[INPUT RECORDS Boundary: Start]
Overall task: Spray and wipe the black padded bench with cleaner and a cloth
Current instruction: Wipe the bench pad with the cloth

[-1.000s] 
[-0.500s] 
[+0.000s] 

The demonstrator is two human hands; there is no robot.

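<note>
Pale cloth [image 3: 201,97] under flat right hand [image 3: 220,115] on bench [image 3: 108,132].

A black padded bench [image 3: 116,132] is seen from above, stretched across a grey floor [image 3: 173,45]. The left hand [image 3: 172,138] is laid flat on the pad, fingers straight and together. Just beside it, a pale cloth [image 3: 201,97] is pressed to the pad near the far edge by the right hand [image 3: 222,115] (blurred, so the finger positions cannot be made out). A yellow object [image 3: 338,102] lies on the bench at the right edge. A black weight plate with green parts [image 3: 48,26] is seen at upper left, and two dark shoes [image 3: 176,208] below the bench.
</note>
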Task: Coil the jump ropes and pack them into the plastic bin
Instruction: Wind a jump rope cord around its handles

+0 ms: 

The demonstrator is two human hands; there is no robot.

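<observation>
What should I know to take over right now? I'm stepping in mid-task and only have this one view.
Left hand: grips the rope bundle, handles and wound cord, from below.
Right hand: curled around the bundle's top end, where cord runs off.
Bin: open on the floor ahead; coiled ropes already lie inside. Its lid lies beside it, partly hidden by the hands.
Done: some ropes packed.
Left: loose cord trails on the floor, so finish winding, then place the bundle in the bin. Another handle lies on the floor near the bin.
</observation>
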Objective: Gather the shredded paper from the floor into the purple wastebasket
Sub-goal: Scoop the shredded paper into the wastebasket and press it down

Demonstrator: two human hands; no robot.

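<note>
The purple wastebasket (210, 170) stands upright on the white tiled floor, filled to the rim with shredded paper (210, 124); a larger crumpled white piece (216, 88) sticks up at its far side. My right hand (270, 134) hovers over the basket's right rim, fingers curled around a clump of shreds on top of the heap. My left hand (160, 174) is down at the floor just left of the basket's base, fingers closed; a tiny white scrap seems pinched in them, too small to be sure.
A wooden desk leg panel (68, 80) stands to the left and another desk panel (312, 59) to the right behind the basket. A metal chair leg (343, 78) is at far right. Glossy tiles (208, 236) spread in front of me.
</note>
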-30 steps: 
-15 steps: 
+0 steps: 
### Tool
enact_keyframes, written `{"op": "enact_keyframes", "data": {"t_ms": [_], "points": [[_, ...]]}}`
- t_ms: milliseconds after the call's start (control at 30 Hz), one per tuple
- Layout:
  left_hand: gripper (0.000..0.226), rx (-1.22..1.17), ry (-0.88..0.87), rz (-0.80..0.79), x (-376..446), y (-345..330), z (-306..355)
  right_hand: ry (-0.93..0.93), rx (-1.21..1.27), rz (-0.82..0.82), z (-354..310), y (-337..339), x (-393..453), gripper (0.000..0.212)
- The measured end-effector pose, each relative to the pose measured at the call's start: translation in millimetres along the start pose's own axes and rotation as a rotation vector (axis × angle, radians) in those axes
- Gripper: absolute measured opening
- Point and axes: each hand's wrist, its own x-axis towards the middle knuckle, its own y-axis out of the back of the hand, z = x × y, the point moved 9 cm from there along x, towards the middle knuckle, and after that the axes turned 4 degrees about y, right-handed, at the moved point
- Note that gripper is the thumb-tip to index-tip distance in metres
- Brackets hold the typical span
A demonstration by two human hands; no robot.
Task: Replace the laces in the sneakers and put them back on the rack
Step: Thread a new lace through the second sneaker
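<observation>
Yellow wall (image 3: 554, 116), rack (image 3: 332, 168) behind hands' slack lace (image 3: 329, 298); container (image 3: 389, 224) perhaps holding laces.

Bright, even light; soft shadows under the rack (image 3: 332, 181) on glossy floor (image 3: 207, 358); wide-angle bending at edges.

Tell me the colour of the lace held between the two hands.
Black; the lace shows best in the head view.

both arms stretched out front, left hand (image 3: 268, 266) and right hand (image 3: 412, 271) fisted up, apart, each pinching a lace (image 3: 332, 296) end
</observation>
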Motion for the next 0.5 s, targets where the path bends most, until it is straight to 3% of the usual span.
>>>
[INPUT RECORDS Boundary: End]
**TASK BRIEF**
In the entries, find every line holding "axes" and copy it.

**SOLUTION TO THIS EXERCISE**
- The measured end-effector pose, each relative to the pose measured at the call's start: translation in millimetres along the start pose's own axes and rotation as a rotation vector (axis × angle, radians) in those axes
- Point and axes: each hand's wrist, its own x-axis towards the middle knuckle, its own y-axis out of the back of the hand, z = x × y, the point moved 9 cm from there along x, towards the middle knuckle, and after that the axes turned 4 degrees about y, right-handed, at the moved point

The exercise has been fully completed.